The Champions of Change Award by The World’s 50 Best Restaurants recognises and celebrates unsung heroes of the hospitality sector who are driving meaningful action and creating blueprints for a better world. This year a substantial donation will be made to each of the winner’s causes, allowing the recipients to continue building their initiatives and supporting long-term progress in the restaurant and food sphere. They are DieuveilMalonga, Olia Hercules and Alissa Timoshkina, and Koh Seng Choon, with Chefs in Africa, #CookForUkraine, and Dignity Kitchen projects.
Meet chef Dieuveil Malong
After moving to Germany at the age of 13, Dieuveil Malonga returned to his native Congo in his twenties and was immediately inspired by the young people he met. The budding chef travelled across the continent to research and refine his concept for Afro-fusion cuisine, but what he witnessed during his journey changed the course of his life. Driven by the problems that he saw, Malonga created Chefs in Africa in 2016, a ground-breaking online platform meant to help cooks overcome discrimination and lack of training, employment and equipment, and this network already counts more than 4,000 members.
In 2020, chef Malonga opened his first restaurant, Meza Malonga. At the heart of the eatery there is a culinary training program that every year helps 10 aspiring chefs receiving scholarships, learning essential cooking skills and taking English classes. Now Malong is planning to move his restaurant to Musanze in 2023, where he is already growing sustainable ingredients alongside local farmers and where he wants to expand the training program to 15 cooks per year.
About Olia Hercules and Alissa Timoshkina
Hercules grew up in Kakhova in Ukraine, while Timoshkina hails from Russia. Years later, the pair reconnected when they both switched careers to pursue their dreams of cooking for a living. In 2015, Hercules published an Ukrainian recipes cookbook, while Timoshkina married her passions for cinema and food to create a supper club called KinoVino. When war broke out in Ukraine, in a few weeks they launched #CookForUkraine, a restaurants-powered fundraising initiative for UNICEF. The project increases awareness about the humanitarian crisis and raises money to help children and families displaced by the conflict, while also providing a platform for Ukrainians and supporters to share recipes and the stories behind the dishes. By collaborating with restaurants in London to host special dinners and sell specific menu items to raise funds, #CookForUkraine raised and donated nearly £900,000 in charitable funds in late April. They are currently working on a hospitality-focused workplace scheme for Ukrainian refugees, a cooking school staffed by Ukrainian cooks, and more.

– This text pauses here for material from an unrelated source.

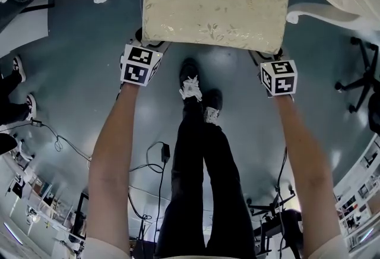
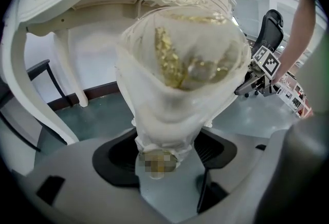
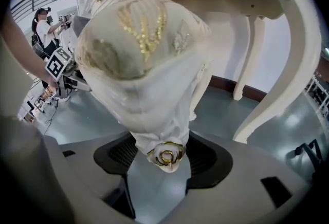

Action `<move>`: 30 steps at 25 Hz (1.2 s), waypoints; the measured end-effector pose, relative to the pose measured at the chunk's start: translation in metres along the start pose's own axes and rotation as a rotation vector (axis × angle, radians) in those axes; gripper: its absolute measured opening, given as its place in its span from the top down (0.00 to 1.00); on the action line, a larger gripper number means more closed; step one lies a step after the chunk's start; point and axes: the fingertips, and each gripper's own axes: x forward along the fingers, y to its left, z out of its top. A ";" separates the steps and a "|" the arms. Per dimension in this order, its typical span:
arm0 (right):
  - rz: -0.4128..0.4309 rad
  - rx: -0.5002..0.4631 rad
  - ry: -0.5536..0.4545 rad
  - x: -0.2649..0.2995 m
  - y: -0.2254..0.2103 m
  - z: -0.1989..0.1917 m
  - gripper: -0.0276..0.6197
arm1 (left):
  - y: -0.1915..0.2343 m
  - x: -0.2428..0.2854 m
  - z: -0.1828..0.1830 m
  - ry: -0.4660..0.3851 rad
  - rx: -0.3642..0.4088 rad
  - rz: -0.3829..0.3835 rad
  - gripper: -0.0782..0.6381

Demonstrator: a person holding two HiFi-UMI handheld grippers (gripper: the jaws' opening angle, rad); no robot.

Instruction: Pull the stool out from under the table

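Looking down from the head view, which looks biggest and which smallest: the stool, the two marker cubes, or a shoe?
1. stool, by far.
2. left cube and right cube, which look alike.
3. shoe, though it lies farther from the camera than the cubes, so this rank is unsure.
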 end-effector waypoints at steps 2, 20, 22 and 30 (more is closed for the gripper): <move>-0.003 0.000 -0.002 -0.001 0.006 -0.004 0.49 | -0.002 -0.005 -0.007 -0.005 -0.012 0.010 0.42; -0.003 0.012 0.035 -0.036 0.049 -0.073 0.49 | -0.061 -0.045 -0.064 0.049 -0.025 -0.022 0.42; -0.009 0.027 0.046 -0.041 0.058 -0.083 0.49 | -0.065 -0.050 -0.071 0.054 -0.014 -0.030 0.42; -0.019 0.054 0.043 -0.062 0.092 -0.129 0.49 | -0.094 -0.076 -0.107 0.019 0.009 -0.039 0.42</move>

And finally, here’s Koh Seng Choon
In the first 50 years of his life, Koh Seng Choon was a successful businessman who studied abroad and founded his own management consultancy firm in the Lion City. In 2010, he gave up everything to open the first community food court in Asia managed by people with disabilities. He invested his life savings into the first , which opened in Singapore in 2010, and was later followed by a second location in Hong Kong in 2019. The social entrepreneur is adamant that most of the world look at people with disabilities the wrong way, while focusing on their abilities and creating an innovative program to teach them to be successful hawker stall operators, he positively influenced the lives of hundreds of people and their families. Dignity Kitchen was followed by other plans as part of his Project Dignity organization, such as a food security initiative for the needy and a second-hand book shop managed by people with disabilities and their mothers.